The term “consisting essentially of” excludes additional method steps or composition components that substantially interfere with the intended activity of the methods or compositions of the invention and can be readily determined by those skilled in the art (e.g., from a consideration of this specification or practice of the invention disclosed herein). This term may be substituted for inclusive terms such as “comprising” or “including” to more narrowly define any of the disclosed embodiments or combinations/sub-combinations thereof. Furthermore, the exclusive term “consisting” is also understood to be substitutable for these inclusive terms in alternative forms of the disclosed embodiments.
The term “effective amount” of a compound or property as provided herein is meant such amount as is capable of performing the function of the compound or property for which an effective amount is expressed. As is pointed out herein, the exact amount required will vary from process to process, depending on recognized variables such as the compounds employed and various internal and external conditions observed as would be interpreted by one of ordinary skill in the art. Thus, it is not possible to specify an exact “effective amount,” though preferred ranges have been provided herein. An appropriate effective amount may be determined, however, by one of ordinary skill in the art using only routine experimentation.
The term “optional” or “optionally” means that the subsequently described event or circumstance may or may not occur, and that the description includes instances and embodiments in which said event or circumstance occurs and instances and embodiments where it does not. For example, the phrase “optionally comprising a crosslinker” means that the composition may or may not include a crosslinker and that this description includes compositions of both varieties. Also, by example, the phrase “optionally adding a crosslinker” means that the method may or may not involve adding a crosslinker and that this description includes methods that involve and do not involve adding a crosslinker.
The term “paper-based product” refers to any article of manufacture, receptacle, or vessel used for storing, dispensing, transferring, packaging, portioning, or shipping various types of products, objects, or items (e.g., food and beverage products). Specific examples of such products include boxes, cups, jars, bottles, plates, dishes, bowls, trays, cartons, cases, crates, cereal boxes, frozen food boxes, milk cartons, carriers and holders (e.g., egg cartons, 6-pack holders, boxes, bags, sacks), lids, straws, envelopes, and the like. The products may include any traditional ingredients for paper items such as plant-derived complex carbohydrates generally forming threads or filaments, often categorized as either water soluble or water insoluble. Fibers may vary in their shape such as filamentous, cylindrical, oval, round, elongated, globular, the like, and combinations thereof. Their size may range from nanometers up to millimeters. Natural fibers are generally derived from substances such as cellulose, hemicellulose, lignin, pectin, and proteins. Tree fibers, for example, are often chemically pulped to remove many non-cellulosic fiber components and form a cellulose-rich fiber composition that is used to make commercial paper and paperboard. Fibers from soft and hardwood trees are commonly used to make most of the paper and paperboard products sold in markets today. Some agricultural crops are grown specifically for their high-strength fibers such as flax, sisal, hemp, linen, cotton, coir, and jute. However, fibers from agricultural residues such as straw, onion, and artichoke are traditionally discarded or left in the field and may provide a more sustainable source of fiber for use in manufacturing products containing a fiber component. The paper-based product must have a hydrophobic surface.

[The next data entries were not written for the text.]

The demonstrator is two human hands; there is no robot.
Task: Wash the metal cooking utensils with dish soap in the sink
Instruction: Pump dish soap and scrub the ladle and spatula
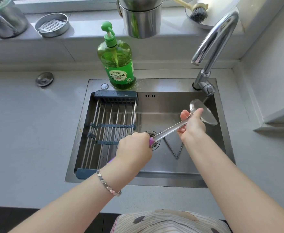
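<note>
Step in hand: You are rubbing down the metal spatula with bare fingers. I judge this to be the scrubbing stage, as no sponge or cloth is showing.
Spatula: It is hanging over the right half of the sink, slanting from near-left up to far-right, with the blade ending below the tap.
Left grip: Your left hand is clenching the purple handle at the near-left end.
Right grip: Your right hand is wrapping the shaft just short of the blade.
Soap: The dish soap bottle is standing on the far rim, left of the tap and well apart from both hands. I cannot tell whether suds are on the metal.
Water: No stream is showing from the tap.
Also here: A drying rack is spanning the sink's left half, and a bent wire piece is lying on the basin floor under the shaft.
Next move: Probably you are heading for the blade itself — slide the right hand further out while the left is keeping the handle steady, then rinse.
</note>
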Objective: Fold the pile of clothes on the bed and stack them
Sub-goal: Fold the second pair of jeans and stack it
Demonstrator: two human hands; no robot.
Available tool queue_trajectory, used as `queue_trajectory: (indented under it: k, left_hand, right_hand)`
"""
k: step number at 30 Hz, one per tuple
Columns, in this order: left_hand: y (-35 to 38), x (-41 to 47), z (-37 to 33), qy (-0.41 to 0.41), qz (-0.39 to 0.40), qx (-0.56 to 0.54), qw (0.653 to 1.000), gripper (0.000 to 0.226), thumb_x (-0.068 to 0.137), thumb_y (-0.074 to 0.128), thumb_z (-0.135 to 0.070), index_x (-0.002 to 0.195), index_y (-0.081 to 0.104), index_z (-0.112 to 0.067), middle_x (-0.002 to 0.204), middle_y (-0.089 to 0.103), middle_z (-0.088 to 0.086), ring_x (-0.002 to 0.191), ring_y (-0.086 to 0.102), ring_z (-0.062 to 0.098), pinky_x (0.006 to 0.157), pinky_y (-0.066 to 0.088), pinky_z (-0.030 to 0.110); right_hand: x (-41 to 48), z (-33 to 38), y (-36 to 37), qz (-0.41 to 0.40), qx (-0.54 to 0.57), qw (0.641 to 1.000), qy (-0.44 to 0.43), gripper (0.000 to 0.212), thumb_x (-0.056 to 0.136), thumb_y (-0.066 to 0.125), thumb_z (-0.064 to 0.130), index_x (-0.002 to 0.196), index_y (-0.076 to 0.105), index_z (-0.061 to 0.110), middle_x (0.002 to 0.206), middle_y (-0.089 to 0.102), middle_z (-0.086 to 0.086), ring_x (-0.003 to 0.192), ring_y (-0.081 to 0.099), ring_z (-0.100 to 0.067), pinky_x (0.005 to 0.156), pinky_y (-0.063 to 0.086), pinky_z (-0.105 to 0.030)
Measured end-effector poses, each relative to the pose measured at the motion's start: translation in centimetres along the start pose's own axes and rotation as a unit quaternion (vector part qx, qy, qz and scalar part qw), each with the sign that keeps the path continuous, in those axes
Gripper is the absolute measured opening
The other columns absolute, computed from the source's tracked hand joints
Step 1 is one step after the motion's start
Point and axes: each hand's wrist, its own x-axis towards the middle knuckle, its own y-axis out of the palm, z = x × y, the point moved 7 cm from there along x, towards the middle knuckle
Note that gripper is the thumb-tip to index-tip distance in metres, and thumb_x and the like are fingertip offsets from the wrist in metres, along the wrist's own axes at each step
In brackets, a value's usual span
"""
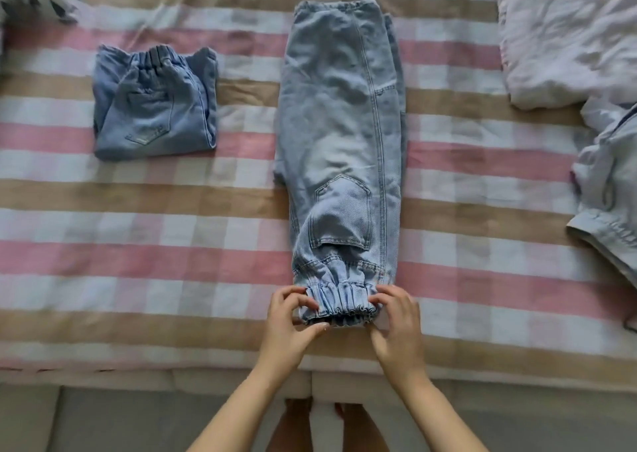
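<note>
Jeans lie lengthwise down the middle of the frame. Their gathered elastic end (the waistband, going by the pocket just above it) sits at lower centre, right at the hands. The left hand pinches the band's left corner, fingers curled on top, and the right hand pinches the right corner the same way. Neither is nearer than the other. From that grip the long axis runs straight up the frame to the hems near the top edge, so I'd guess the fold carries this end up along that line. Out on the bed, a folded pair sits upper left, well apart, and a loose denim garment waits at the right edge.
</note>
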Motion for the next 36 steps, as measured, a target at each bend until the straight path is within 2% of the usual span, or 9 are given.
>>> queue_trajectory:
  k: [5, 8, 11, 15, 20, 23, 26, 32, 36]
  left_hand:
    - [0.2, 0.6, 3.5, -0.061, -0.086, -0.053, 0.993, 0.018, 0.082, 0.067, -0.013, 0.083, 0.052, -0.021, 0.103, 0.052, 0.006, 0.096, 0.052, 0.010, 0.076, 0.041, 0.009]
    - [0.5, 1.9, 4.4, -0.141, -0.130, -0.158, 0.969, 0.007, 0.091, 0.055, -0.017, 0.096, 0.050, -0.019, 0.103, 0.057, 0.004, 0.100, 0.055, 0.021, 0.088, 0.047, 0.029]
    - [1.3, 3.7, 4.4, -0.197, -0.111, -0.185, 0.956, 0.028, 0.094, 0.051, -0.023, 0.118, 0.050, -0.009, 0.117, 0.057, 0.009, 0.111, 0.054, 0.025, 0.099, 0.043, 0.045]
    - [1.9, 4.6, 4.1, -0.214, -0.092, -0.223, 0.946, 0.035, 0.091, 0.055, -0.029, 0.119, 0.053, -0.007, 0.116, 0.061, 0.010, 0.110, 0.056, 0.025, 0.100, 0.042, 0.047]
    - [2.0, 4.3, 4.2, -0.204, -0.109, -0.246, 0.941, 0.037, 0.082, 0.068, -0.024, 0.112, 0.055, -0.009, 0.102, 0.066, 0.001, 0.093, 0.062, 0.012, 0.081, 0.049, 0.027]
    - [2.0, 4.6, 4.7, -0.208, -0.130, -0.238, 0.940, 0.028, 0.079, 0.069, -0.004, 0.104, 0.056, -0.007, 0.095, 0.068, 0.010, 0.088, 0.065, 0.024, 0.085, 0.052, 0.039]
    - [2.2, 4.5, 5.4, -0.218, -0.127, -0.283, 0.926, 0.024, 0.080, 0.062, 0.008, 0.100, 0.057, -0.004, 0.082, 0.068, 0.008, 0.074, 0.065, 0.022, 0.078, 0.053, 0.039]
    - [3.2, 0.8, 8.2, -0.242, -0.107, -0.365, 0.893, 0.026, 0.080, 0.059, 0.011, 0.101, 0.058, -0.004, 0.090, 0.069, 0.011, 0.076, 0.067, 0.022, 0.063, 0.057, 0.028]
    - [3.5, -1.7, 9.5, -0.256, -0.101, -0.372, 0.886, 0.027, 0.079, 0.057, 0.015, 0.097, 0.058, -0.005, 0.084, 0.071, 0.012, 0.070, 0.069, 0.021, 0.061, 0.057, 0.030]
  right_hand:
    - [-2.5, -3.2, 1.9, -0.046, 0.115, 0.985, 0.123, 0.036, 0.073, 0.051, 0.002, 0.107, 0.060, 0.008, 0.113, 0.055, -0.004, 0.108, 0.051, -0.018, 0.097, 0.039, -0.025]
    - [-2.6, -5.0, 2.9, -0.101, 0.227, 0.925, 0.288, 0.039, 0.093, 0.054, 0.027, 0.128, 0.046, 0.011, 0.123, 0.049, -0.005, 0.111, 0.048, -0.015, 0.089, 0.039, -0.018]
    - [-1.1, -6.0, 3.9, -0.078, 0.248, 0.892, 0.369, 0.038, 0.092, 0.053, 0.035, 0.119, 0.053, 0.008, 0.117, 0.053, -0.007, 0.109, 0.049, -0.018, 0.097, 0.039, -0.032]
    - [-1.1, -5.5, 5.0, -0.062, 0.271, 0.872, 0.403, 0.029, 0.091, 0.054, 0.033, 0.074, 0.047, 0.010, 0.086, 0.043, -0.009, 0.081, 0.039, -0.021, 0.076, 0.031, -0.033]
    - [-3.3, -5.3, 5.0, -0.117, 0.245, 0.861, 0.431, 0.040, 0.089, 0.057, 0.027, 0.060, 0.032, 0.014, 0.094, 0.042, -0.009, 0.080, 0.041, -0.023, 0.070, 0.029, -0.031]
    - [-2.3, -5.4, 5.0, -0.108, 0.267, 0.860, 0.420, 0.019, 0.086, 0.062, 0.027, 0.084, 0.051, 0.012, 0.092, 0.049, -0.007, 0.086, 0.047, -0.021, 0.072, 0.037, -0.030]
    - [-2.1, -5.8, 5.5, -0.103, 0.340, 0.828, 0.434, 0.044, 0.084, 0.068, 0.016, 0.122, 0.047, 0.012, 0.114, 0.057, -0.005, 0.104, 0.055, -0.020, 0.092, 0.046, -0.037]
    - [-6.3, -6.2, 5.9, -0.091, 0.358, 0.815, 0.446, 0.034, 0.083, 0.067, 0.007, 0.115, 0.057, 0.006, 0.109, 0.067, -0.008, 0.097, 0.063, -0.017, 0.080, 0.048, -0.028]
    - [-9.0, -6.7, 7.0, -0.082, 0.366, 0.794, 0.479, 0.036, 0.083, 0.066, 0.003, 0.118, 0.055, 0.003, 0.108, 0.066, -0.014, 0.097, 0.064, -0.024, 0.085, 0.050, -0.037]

As noted above, this invention relates to methods of applying the formulation to paper-based products. The term “applying an aqueous coating” includes applying an aqueous coating, dispersion, emulsion, solution, etc. The term “applying” may be, for example, by spraying the aqueous coating (e.g., solution of poly(vinyl alcohol)) to the surface of the paper-based product, rolling the aqueous coating (e.g., solution of poly(vinyl alcohol)) to the surface of the paper-based product, brushing the aqueous coating (e.g., solution of poly(vinyl alcohol)) to the surface of the paper-based product, or using a blade to apply the aqueous coating (e.g., solution of poly(vinyl alcohol)) to the surface of the paper-based product.

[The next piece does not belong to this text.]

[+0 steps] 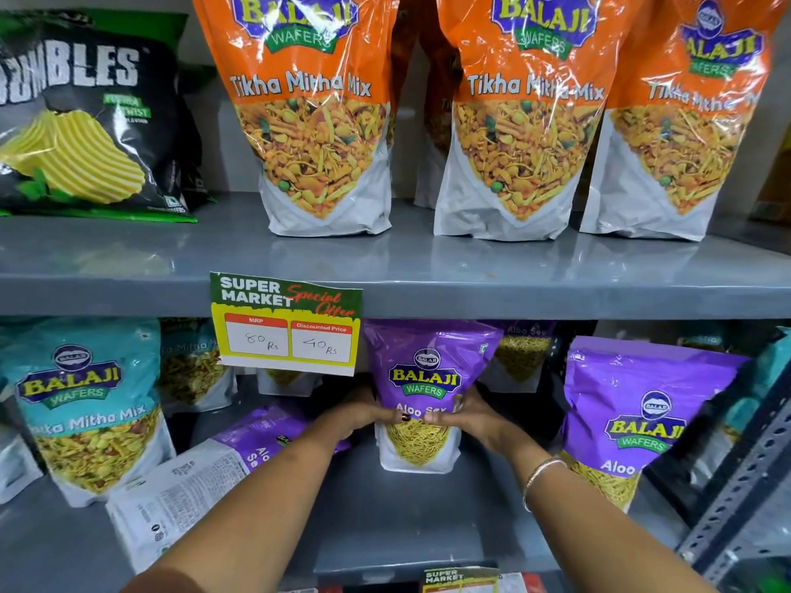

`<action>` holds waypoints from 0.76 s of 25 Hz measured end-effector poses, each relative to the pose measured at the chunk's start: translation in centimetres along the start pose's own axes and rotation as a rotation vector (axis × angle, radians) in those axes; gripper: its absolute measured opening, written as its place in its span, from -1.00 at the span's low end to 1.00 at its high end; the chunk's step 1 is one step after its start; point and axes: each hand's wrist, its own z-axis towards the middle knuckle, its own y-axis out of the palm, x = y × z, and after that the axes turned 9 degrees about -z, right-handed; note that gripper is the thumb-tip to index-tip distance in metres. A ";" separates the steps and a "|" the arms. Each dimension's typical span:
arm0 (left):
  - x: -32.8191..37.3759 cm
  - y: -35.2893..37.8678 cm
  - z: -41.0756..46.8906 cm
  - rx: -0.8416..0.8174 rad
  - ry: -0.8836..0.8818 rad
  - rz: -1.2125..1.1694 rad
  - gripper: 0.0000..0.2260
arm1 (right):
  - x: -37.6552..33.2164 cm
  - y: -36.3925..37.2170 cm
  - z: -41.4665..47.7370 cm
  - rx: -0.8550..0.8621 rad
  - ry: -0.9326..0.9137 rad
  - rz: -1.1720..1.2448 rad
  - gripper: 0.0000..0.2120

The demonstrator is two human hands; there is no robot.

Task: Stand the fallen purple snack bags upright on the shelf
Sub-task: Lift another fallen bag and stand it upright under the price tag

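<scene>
A purple Aloo Sev bag [423, 370] stands upright in the middle of the lower shelf [385, 511]. My left hand [364, 410] grips its left side and my right hand [464, 415] grips its right side, thumbs on the front. Another purple bag [201, 477] lies flat on its face to the left, back label up, partly under my left forearm. A third purple bag [637, 417] stands upright at the right. More purple bags [520, 348] stand behind, mostly hidden.
Teal Tikha Mitha Mix bags [85, 404] stand at the left of the lower shelf. A price tag [286, 323] hangs from the upper shelf edge. Orange bags [316, 122] and a black chips bag [85, 122] fill the upper shelf. A perforated metal upright [736, 477] stands at the right.
</scene>
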 end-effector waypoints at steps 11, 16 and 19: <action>-1.7 -0.1 -0.1 -0.018 0.132 -0.011 -0.23 | 0.8 0.9 -1.2 0.092 0.033 0.002 -0.39; -2.7 1.4 -3.9 0.036 0.106 0.003 -0.06 | 0.9 1.2 -4.6 0.099 0.085 -0.050 -0.37; -3.0 2.8 -6.5 0.101 0.090 0.011 -0.04 | 0.6 1.1 -6.9 0.053 0.088 -0.090 -0.39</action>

While this invention may be embodied in many different forms, there are described in detail herein specific preferred embodiments of the invention. The present disclosure is an exemplification of the principles of the invention and is not intended to limit the invention to the particular embodiments illustrated. All patents, patent applications, scientific papers, and any other referenced materials mentioned herein are incorporated by reference in their entirety. Furthermore, the invention encompasses any possible combination of some or all of the various embodiments and characteristics described herein and/or incorporated herein. In addition, the invention encompasses any possible combination that also specifically excludes any one or some of the various embodiments and characteristics described herein and/or incorporated herein.

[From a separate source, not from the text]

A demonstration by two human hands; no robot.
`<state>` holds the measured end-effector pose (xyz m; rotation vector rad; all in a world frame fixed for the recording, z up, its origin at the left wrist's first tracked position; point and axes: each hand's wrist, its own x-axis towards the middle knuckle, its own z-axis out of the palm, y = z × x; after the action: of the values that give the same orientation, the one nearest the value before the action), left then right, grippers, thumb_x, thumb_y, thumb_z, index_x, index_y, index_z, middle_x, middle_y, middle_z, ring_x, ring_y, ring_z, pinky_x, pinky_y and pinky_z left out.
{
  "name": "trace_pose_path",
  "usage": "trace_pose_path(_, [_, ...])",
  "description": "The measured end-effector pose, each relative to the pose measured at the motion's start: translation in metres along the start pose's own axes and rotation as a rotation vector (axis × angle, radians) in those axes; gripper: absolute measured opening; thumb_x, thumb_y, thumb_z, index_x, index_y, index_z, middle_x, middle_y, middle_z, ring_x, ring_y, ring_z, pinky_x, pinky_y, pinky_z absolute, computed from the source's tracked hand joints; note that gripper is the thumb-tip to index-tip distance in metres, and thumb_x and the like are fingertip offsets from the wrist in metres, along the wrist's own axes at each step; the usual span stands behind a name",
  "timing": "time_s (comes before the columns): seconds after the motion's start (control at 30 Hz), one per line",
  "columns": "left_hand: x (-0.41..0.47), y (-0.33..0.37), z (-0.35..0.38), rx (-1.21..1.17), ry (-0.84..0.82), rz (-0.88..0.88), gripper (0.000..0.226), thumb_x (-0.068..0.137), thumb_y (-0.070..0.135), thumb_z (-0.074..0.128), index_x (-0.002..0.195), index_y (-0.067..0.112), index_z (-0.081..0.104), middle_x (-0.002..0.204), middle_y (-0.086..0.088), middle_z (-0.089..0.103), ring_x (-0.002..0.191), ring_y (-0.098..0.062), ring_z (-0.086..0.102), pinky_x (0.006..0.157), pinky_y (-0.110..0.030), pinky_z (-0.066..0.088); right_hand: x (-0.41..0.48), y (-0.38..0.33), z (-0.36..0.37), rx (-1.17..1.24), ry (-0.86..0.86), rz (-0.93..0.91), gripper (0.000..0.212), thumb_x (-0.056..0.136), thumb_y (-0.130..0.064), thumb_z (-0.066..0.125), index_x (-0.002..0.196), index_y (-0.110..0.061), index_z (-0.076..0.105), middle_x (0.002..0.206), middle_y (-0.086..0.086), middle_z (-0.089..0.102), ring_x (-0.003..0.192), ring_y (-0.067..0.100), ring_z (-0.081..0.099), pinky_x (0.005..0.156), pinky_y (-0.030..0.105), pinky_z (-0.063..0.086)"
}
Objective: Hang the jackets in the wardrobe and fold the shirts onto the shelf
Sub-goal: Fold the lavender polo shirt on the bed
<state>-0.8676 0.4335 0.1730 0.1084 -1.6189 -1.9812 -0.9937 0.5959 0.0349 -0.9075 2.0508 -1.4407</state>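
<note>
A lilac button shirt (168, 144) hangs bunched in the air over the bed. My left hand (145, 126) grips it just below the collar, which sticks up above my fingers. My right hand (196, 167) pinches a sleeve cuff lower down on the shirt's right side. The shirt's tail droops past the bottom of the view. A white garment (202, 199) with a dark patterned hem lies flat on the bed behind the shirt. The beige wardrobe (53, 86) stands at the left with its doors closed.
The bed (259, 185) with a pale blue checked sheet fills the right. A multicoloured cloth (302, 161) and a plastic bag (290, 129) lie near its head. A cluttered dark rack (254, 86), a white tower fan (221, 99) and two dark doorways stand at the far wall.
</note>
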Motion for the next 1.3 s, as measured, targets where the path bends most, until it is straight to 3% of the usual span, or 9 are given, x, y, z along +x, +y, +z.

The amounts, percentages and ranges disclosed herein are not meant to be limiting, and increments between the recited amounts, percentages and ranges are specifically envisioned as part of the invention. All ranges and parameters disclosed herein are understood to encompass any and all subranges subsumed therein, and every number between the endpoints. For example, a stated range of “1 to 10” should be considered to include any and all subranges between (and inclusive of) the minimum value of 1 and the maximum value of 10 including all integer values and decimal values; that is, all subranges beginning with a minimum value of 1 or more, (e.g., 1 to 6.1), and ending with a maximum value of 10 or less, (e.g. 2.3 to 9.4, 3 to 8, 4 to 7), and finally to each number 1, 2, 3, 4, 5, 6, 7, 8, 9, and 10 contained within the range.
Unless otherwise indicated, all numbers expressing quantities of ingredients, properties such as molecular weight, reaction conditions (e.g., reaction time, temperature), percentages and so forth as used in the specification and claims are to be understood as being modified in all instances by the term “about.” Accordingly, unless otherwise indicated, the numerical properties set forth in the following specification and claims are approximations that may vary depending on the desired properties sought to be obtained in embodiments of the present invention. As used herein, the term “about” refers to a quantity, level, value, or amount that varies by as much as 10% to a reference quantity, level, value, or amount. For example, about 1.0 g means 0.9 g to 1.1 g and all values within that range, whether specifically stated or not.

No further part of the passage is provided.